- Your objective: Quote exactly the lines spanning from the top of the data below to the line that contains "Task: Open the", including both.

- Input data:
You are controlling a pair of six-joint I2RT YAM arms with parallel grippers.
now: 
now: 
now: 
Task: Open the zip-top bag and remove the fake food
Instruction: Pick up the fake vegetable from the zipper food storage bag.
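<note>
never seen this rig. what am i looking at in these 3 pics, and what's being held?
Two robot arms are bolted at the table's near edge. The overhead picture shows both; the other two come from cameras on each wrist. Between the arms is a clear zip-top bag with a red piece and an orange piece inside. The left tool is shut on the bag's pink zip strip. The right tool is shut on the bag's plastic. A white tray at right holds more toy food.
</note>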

- Solution to this problem:
You are controlling a pair of six-joint I2RT YAM arms with parallel grippers.
now: 
now: 
now: 
Task: Open the zip-top bag and remove the fake food

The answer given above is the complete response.